(Task brief):
State how many lines of the listing below include the word "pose". Give only the number.

(Collected material):
──────────

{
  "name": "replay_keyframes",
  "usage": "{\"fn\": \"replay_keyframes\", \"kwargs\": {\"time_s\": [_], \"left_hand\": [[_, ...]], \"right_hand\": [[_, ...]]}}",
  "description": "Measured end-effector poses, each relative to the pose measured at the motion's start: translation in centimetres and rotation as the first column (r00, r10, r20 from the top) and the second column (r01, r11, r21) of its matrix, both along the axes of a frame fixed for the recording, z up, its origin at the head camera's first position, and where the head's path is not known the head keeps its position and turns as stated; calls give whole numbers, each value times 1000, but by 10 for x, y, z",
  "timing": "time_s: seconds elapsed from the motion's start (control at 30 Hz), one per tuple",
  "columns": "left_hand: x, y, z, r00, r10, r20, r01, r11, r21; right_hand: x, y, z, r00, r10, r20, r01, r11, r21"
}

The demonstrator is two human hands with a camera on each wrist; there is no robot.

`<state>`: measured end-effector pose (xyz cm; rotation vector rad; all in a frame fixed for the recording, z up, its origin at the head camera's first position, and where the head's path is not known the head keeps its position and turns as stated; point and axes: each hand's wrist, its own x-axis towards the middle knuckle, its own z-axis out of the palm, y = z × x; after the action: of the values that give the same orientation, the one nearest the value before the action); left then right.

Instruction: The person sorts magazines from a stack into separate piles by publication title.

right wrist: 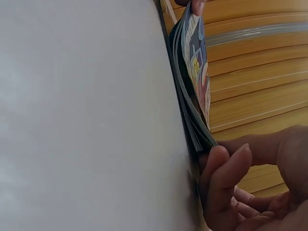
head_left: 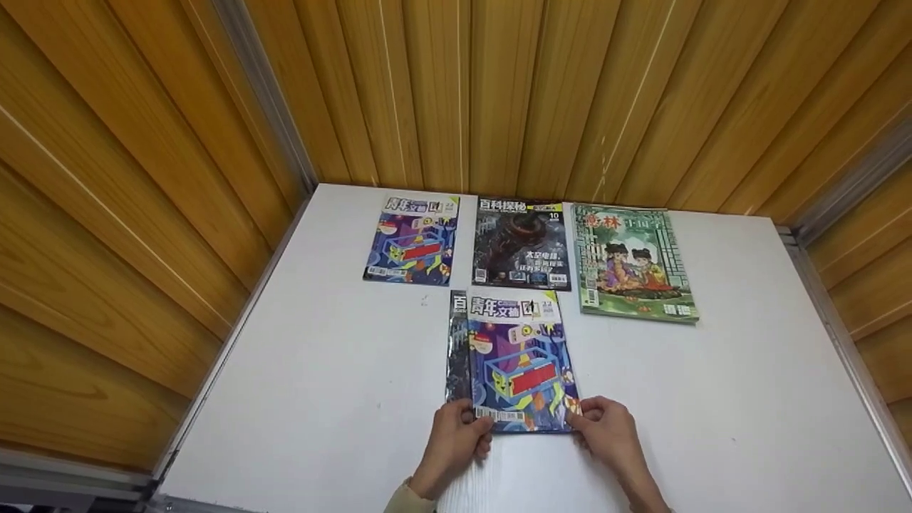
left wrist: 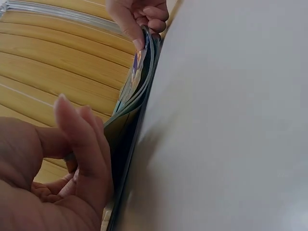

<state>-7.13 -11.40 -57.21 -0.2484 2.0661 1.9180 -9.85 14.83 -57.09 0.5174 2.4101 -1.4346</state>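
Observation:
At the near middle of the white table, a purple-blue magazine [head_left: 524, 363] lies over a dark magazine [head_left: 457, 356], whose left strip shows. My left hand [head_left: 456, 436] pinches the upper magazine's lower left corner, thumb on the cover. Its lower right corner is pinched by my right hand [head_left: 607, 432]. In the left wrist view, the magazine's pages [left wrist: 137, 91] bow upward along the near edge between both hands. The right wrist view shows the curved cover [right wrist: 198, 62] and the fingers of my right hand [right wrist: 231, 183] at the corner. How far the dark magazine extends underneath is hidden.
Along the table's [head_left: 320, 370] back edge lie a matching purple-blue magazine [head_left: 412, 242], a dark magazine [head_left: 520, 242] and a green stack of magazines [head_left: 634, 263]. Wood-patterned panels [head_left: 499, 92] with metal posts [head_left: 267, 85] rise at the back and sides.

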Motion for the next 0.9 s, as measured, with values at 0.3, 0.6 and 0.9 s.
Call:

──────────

(Response):
2